One of the most important concerns for cognitively impaired older adults is when to cease driving a vehicle due to a decline in driving skills that potentially place the person and others at risk.
Aspects of cognition that are crucial for driving and that are affected most by dementia include loss of memory, poor sequencing skills, impaired judgment, slower processing times, and visual-perceptual deficits. Because of the progressive nature of dementia it is difficult to determine when the person with the disease needs to cease driving. For example, studies have shown that during the very early stages of dementia, the person with the disease can continue to drive but may need monitoring so as to detect the frequency of occurrence of driving errors.
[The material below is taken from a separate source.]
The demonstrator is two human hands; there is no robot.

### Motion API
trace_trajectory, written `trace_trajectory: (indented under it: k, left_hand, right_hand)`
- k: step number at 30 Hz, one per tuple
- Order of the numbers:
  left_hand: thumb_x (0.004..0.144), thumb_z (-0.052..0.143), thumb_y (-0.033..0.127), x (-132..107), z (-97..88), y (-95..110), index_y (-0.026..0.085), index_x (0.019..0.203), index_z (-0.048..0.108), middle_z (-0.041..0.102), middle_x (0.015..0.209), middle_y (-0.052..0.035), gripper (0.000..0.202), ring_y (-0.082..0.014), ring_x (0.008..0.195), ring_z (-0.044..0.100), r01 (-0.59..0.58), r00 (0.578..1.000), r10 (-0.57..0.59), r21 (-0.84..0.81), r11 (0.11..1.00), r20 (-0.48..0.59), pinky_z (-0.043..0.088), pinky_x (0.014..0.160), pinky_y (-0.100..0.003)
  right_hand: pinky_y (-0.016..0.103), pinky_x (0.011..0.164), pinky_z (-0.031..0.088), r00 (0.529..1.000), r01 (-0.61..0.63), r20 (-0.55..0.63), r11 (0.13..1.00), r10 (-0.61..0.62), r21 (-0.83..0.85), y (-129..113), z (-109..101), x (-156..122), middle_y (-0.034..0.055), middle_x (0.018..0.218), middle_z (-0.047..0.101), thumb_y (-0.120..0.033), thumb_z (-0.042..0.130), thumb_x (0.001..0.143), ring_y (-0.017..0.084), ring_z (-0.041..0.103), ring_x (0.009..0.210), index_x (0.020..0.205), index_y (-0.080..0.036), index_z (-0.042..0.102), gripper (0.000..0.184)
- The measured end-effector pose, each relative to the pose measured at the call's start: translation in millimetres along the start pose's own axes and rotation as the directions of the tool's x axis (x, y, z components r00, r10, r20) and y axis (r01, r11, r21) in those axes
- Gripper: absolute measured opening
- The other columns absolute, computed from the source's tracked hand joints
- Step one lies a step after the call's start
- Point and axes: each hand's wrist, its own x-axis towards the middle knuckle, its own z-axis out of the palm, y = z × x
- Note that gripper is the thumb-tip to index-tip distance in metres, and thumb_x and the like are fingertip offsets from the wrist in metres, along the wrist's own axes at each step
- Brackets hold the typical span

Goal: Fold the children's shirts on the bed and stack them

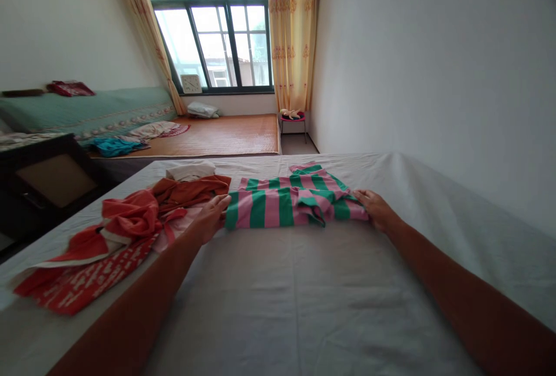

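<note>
Daylight comes through a dark-framed window [228, 46] at the far end of the room, with a yellow patterned curtain [290, 34] hanging at its right and a square clock [191, 83] standing at its lower left corner. Below the window lies a low bed with a brown mat [226, 132], and nearer stands a surface spread with a pale sheet [260, 295]. On this sheet, between the two hands, lies a green-and-pink striped garment [271, 208], folded into a wide, shallow shape. Its long axis runs left to right, across the person's view, while most of its stripes run away from the person; one narrow part points off toward the window at the far right, and a loose flap bunches up along the near edge. The left hand [214, 216] touches the garment's left end, and the right hand [376, 209] touches its right end, both with fingers reaching inward (whether either one actually pinches the cloth, I cannot tell). Just beside the left forearm sits a loose heap of red and orange clothes [130, 216], with a whitish cloth [190, 171] at its far end.
</note>
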Motion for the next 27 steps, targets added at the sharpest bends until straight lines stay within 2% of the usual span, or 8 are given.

Families need to play a major role in assessing their relative’s driving capabilities in the context of a progressive disease such as dementia. Family caregivers need to plan the best strategies for engaging their relative in discussions about driving cessation.
In addition, accessing the help of professional healthcare providers such as the family’s doctor will add authority to discussions about assessment of driving ability and raise issues as to individual and public safety.
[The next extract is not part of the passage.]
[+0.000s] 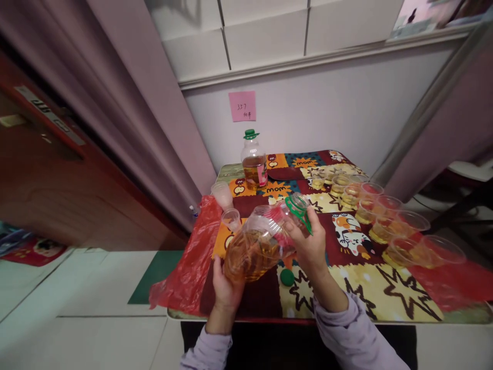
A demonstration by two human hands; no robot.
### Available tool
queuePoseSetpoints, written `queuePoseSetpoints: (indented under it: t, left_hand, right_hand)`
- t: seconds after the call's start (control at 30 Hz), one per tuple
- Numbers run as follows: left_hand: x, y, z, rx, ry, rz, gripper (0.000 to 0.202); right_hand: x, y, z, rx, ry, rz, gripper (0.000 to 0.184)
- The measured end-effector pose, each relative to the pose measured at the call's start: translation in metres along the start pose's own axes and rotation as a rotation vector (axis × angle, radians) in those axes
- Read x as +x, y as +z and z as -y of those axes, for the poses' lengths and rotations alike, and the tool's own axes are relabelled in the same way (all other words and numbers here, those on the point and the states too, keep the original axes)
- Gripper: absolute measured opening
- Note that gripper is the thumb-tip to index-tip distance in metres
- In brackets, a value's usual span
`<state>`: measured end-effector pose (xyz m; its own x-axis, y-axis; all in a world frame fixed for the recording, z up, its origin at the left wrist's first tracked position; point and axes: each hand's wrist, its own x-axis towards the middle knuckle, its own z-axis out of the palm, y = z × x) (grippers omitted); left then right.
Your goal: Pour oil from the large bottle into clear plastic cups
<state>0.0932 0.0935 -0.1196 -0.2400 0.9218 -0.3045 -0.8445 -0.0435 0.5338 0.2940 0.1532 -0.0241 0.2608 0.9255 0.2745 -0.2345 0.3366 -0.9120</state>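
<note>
I hold a large clear plastic bottle (257,241) of amber liquid, tilted on its side with its open green-ringed neck (297,205) pointing right and up. My left hand (224,289) is closed under the bottle's base. My right hand (308,241) grips the bottle near its neck and green handle. A green cap (287,277) lies on the table just below the bottle. To the right stands a curved row of clear plastic cups (396,226), several holding amber liquid.
A second bottle with a green cap (253,163) stands upright at the table's far side. Small empty cups (231,218) sit at the left by a red plastic bag (192,267). The patterned tablecloth (385,293) covers the table. A pink note (242,106) is on the wall.
</note>
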Motion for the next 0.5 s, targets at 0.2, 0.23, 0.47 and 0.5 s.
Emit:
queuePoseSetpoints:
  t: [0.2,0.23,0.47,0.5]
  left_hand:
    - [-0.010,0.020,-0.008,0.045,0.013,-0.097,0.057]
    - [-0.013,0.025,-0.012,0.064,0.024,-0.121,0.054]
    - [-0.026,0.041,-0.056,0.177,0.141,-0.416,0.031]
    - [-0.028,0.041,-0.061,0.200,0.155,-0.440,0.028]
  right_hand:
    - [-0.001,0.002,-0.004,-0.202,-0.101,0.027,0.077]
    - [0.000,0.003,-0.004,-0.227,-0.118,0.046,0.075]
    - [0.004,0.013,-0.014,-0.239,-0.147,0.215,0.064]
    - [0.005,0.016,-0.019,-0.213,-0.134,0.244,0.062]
Most of the responsibility for driving cessation is assumed by the caregiver as they are the first to notice decline in driving skills yet are reluctant to share their observations with the cognitively impaired family member.
Driving cessation has an impact on both the driver and caregiver especially if both have relied on the driver for transportation, food shopping, doctors appointments, social gatherings etc. Consequently, the caregiver needs to obtain support from family members and professionals in achieving the goal of driving cessation for the cognitively impaired relative. Achieving the goal involves engaging the cognitively impaired relative and other family members in a planning process leading to a mutual decision to give up driving and accepting alternate forms of transportation.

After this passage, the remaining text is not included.